Work to be completed ::
Locate every line in the records below that holds the word "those" and return each one.

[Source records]
********
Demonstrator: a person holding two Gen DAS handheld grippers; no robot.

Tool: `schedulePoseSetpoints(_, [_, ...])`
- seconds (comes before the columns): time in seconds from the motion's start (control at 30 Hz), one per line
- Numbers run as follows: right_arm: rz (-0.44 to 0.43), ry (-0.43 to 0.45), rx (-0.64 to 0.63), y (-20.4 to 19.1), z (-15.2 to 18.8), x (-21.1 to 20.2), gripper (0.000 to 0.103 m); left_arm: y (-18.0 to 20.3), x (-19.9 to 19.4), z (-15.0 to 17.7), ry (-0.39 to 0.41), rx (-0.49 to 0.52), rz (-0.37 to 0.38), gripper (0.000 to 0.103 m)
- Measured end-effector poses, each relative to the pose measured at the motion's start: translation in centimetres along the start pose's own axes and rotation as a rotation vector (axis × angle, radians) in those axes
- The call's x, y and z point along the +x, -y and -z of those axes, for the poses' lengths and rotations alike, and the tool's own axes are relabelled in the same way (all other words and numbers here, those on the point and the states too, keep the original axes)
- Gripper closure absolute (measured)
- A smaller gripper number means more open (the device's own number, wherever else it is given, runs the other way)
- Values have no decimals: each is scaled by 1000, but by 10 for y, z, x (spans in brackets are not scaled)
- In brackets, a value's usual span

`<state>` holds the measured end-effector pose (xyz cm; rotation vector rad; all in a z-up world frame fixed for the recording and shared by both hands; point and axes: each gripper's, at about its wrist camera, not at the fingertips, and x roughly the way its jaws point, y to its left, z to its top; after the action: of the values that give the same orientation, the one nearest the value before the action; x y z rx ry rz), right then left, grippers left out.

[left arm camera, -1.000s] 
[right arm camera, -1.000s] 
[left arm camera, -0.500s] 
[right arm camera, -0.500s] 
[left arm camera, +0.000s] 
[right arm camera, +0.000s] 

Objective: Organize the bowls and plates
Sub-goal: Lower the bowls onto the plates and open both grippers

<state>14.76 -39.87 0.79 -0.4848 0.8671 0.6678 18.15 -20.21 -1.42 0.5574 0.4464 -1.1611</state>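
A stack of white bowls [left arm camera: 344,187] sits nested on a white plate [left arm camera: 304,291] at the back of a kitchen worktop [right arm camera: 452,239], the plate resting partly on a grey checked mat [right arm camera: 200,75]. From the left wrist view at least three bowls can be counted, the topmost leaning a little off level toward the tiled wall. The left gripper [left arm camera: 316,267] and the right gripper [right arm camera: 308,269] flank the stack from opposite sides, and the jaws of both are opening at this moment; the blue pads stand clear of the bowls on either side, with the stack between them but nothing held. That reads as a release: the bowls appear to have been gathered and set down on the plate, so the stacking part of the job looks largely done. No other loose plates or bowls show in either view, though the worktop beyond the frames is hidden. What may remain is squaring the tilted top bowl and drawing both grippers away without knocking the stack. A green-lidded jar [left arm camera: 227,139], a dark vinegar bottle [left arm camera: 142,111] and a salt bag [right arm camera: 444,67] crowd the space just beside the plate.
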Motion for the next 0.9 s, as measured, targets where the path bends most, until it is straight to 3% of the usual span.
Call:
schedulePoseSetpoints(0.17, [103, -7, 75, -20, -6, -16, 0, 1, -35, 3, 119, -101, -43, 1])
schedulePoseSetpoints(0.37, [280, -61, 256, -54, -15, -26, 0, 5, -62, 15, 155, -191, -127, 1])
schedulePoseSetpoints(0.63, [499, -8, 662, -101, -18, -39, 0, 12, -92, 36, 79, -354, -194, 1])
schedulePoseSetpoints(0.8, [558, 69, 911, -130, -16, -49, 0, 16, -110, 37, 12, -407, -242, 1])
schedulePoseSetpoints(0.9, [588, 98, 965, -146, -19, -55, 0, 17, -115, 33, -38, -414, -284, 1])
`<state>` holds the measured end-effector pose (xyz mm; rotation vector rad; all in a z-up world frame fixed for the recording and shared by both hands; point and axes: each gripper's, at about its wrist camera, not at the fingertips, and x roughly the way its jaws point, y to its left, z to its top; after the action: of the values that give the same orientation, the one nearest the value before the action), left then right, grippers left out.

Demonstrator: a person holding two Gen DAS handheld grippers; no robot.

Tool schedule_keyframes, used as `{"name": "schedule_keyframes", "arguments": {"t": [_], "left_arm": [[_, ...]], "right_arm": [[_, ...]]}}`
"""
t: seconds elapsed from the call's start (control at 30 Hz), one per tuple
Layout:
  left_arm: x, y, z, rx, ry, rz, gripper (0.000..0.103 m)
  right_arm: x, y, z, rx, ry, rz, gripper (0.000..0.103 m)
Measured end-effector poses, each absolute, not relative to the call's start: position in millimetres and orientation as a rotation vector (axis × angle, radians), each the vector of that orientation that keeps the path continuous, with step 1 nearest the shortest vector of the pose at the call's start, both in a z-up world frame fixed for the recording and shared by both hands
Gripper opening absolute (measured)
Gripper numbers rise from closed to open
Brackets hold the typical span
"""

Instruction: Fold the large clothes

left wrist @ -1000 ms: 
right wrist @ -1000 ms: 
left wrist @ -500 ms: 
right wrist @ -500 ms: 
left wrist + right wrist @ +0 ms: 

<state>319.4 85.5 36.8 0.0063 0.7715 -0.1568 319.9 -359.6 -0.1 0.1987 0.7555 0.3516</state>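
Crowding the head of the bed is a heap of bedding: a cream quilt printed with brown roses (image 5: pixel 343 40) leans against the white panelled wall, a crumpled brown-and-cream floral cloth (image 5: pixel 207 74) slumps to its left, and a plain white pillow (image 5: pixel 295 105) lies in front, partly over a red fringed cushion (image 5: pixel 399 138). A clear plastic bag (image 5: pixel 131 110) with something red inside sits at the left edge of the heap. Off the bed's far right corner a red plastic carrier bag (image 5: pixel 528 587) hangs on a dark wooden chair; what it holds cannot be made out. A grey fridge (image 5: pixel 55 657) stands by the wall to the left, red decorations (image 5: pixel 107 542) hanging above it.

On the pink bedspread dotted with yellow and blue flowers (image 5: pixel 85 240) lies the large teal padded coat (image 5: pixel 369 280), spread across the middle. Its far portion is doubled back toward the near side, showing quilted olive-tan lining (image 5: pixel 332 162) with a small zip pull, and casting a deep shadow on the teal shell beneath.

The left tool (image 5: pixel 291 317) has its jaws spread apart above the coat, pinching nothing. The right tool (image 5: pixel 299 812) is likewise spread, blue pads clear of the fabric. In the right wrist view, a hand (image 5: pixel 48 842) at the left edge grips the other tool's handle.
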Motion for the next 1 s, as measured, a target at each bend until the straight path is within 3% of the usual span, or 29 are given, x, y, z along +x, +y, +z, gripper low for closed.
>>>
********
Output for this task ::
- Measured end-effector poses, each relative to the pose measured at the motion's start: translation in centimetres along the start pose's own axes and rotation as a rotation vector (axis × angle, radians) in those axes
- The call's x, y and z point along the +x, -y and -z of those axes, for the poses' lengths and rotations alike, and the tool's own axes are relabelled in the same way (all other words and numbers here, those on the point and the states too, keep the original axes)

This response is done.